# [What the exercise asks]
Check each line below for the word "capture", and copy those that have it.

# [Records provided]
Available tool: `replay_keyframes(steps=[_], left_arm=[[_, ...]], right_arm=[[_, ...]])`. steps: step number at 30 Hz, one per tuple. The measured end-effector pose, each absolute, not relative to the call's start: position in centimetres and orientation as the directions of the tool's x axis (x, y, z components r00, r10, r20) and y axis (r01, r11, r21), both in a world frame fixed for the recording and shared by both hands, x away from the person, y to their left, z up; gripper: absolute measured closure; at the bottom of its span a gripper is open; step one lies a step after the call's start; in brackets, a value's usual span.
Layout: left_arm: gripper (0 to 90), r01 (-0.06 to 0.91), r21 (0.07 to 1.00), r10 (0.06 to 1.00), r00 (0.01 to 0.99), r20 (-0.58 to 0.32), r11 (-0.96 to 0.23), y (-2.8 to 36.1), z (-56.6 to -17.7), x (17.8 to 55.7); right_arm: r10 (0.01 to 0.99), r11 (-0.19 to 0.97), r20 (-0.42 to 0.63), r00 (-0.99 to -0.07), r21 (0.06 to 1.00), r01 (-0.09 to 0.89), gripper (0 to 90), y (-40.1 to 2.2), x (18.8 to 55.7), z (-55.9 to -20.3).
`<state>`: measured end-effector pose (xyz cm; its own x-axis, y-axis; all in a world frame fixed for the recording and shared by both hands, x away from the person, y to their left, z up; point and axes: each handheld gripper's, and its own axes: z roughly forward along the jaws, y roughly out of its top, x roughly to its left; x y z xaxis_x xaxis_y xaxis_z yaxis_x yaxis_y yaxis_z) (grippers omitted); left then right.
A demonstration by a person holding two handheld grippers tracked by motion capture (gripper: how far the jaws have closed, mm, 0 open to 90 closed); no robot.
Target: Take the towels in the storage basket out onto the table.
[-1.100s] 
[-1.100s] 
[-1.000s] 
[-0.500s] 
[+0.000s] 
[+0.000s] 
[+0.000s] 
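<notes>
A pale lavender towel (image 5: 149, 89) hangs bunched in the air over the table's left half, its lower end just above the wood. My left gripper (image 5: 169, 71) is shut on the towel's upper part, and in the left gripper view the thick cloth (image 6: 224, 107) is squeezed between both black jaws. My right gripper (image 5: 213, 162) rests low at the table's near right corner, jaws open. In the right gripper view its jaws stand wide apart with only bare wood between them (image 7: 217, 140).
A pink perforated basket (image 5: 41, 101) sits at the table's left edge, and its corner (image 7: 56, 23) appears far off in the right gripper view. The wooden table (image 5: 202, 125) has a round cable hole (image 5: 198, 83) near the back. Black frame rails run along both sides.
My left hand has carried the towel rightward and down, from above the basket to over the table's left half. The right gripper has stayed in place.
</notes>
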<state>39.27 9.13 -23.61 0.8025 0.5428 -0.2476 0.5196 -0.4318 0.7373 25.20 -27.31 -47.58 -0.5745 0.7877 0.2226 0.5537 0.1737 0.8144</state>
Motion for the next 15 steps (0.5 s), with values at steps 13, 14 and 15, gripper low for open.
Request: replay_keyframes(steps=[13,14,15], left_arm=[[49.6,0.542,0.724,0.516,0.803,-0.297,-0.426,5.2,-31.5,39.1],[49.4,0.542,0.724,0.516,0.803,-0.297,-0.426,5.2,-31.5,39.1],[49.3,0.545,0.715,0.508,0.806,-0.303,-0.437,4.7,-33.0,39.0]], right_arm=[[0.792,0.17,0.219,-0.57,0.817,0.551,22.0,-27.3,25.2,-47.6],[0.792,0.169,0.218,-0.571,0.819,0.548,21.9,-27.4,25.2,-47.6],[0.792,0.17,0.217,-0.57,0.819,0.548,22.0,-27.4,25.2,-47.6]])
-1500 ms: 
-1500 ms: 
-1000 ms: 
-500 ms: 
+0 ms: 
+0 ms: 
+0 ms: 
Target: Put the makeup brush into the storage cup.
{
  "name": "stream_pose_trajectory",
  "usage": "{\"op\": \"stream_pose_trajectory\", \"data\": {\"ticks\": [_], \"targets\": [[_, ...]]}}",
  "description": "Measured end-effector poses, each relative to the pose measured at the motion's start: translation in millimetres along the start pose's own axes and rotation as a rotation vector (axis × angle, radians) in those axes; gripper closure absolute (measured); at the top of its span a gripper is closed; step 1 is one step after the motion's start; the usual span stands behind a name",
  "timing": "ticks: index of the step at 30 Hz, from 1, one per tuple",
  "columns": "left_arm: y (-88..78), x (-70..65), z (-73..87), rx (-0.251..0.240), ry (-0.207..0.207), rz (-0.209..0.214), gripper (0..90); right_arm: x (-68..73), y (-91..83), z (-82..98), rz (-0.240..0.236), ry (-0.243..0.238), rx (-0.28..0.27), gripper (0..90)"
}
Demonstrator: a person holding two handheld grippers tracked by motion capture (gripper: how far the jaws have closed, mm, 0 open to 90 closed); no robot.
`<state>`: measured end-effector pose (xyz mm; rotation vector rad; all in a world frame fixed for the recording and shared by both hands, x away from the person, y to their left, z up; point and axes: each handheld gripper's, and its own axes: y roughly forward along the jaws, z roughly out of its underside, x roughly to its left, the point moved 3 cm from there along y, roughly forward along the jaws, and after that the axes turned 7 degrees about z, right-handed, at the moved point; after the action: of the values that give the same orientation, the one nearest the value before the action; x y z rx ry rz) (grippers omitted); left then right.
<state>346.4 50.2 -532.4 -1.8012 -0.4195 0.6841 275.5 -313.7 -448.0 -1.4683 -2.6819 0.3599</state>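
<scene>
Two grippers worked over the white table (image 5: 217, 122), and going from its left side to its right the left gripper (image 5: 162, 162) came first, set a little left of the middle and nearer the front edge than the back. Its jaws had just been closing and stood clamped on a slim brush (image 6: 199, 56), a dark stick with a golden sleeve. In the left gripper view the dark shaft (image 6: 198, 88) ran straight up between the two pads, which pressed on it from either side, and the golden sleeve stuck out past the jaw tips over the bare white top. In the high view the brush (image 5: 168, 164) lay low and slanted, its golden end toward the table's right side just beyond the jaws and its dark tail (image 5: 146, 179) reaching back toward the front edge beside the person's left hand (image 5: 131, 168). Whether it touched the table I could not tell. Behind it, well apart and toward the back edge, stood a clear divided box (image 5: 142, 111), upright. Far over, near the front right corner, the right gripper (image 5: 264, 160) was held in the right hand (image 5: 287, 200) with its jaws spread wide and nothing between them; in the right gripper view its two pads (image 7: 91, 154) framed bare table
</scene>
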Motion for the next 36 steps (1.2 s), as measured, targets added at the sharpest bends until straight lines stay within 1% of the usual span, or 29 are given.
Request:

# [Result of the exercise]
A demonstration by a person holding two handheld grippers tracked by motion capture (gripper: how far the jaws have closed, mm, 0 open to 90 closed); no robot.
Demonstrator: a person holding two handheld grippers tracked by motion capture (gripper: how far the jaws have closed, mm, 0 open to 90 closed); no robot.

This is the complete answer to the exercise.